What you will do
After counting the lines below that hold the word "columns", reply with the count and nothing else.

Information supplied
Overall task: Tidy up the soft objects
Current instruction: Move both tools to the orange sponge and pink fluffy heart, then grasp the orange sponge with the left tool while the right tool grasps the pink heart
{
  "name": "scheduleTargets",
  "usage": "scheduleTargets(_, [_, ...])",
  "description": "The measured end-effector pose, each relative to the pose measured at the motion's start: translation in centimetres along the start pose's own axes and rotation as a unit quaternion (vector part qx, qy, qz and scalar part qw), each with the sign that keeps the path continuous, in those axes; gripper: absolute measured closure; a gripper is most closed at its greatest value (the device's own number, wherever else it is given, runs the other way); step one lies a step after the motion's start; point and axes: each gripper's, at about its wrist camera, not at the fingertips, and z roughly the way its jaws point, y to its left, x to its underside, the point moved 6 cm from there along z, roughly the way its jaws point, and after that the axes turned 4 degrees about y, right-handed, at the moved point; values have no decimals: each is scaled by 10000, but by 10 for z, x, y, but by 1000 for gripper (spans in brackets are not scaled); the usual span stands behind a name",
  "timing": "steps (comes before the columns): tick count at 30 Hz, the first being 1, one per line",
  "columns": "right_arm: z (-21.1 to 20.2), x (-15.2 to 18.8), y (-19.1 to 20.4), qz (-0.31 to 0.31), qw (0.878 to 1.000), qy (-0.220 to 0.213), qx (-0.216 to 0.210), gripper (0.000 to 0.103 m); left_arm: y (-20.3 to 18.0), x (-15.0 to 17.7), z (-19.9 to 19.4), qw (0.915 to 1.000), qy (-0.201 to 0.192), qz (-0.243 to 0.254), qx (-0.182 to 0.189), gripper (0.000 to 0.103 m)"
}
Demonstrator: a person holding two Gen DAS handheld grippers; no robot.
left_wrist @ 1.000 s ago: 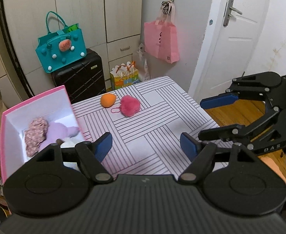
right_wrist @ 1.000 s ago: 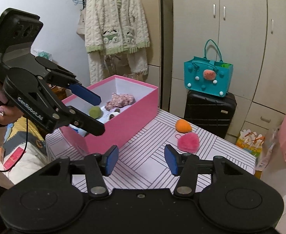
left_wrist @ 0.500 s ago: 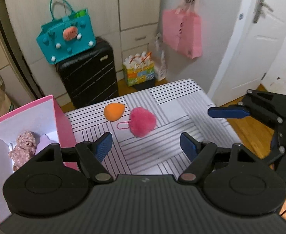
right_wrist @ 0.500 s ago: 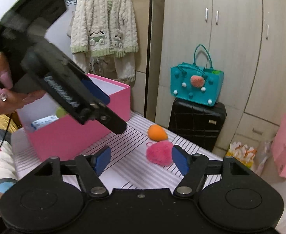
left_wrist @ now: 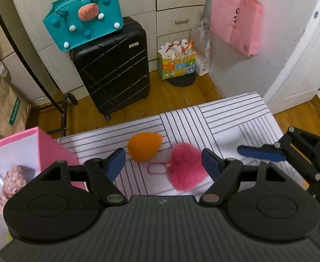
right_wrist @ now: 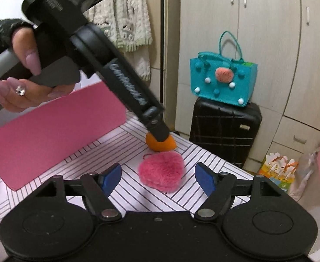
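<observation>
Bare striped tabletop [right_wrist: 90,152] lies left of the pink pompom [right_wrist: 162,172]. The pink box [right_wrist: 50,131] walls that side; the left claw [right_wrist: 160,138] blocks the orange sponge [right_wrist: 153,145].

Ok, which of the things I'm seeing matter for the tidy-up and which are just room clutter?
Job:
orange sponge
pink pompom
pink box
floral plush in the box
left claw, open
right claw, open

Lying about:
teal bag
black suitcase
pink hanging bag
colourful gift bag
</observation>
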Motion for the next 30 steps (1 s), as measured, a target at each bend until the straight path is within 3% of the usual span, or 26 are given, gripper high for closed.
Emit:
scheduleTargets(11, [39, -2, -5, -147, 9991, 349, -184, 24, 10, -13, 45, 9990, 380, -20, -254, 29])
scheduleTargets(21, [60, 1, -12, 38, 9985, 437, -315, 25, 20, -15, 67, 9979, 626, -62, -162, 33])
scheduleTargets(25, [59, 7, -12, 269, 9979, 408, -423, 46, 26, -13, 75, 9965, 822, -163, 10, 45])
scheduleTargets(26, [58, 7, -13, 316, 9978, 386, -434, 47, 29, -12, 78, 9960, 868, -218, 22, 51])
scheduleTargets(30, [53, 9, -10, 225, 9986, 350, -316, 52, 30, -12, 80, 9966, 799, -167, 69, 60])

Response area
2